### Directions
Give every line of the material again, exactly as written.

### Data
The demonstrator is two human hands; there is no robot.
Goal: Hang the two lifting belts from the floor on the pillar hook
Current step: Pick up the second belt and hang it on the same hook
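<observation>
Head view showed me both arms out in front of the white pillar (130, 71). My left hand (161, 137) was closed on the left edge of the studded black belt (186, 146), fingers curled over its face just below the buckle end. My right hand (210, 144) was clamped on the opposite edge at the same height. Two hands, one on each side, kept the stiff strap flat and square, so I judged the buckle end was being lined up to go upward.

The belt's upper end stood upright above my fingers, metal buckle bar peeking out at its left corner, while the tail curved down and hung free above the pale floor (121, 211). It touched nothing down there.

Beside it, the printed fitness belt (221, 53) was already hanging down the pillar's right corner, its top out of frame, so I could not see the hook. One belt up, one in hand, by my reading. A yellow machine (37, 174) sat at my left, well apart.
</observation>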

### Result for this exercise
The demonstrator is two human hands; there is no robot.
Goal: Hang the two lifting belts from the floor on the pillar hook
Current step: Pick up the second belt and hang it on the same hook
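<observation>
Head view showed me both arms out in front of the white pillar (130, 71). My left hand (161, 137) was closed on the left edge of the studded black belt (186, 146), fingers curled over its face just below the buckle end. My right hand (210, 144) was clamped on the opposite edge at the same height. Two hands, one on each side, kept the stiff strap flat and square, so I judged the buckle end was being lined up to go upward.

The belt's upper end stood upright above my fingers, metal buckle bar peeking out at its left corner, while the tail curved down and hung free above the pale floor (121, 211). It touched nothing down there.

Beside it, the printed fitness belt (221, 53) was already hanging down the pillar's right corner, its top out of frame, so I could not see the hook. One belt up, one in hand, by my reading. A yellow machine (37, 174) sat at my left, well apart.
</observation>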

The answer has been given, and the exercise is done.